▶ [WORK REQUIRED]:
Please write out all the data exactly as shown.

[Opening INPUT DATA section]

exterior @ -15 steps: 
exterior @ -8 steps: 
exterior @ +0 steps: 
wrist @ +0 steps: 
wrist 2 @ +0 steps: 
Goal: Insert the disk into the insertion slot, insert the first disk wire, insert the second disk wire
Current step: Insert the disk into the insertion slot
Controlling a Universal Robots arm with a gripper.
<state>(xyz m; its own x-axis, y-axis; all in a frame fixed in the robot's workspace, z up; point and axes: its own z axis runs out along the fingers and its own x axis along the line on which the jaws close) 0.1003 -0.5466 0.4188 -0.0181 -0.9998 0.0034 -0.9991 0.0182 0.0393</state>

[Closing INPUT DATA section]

▶ [OUTPUT OF THE EXERCISE]:
exterior @ -15 steps: 
exterior @ -8 steps: 
exterior @ +0 steps: 
wrist @ +0 steps: 
wrist 2 @ +0 steps: 
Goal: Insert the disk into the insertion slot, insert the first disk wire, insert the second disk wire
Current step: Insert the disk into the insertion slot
Controlling a Universal Robots arm with a gripper.
<state>(xyz m; its own x-axis, y-axis; all in a frame fixed in the robot's workspace, z up; point and axes: its own z axis runs out along the fingers and its own x axis along the line on which the jaws close) 0.1003 -0.5466 0.4188 -0.0181 -0.9998 0.0034 -0.9991 0.0182 0.0393</state>

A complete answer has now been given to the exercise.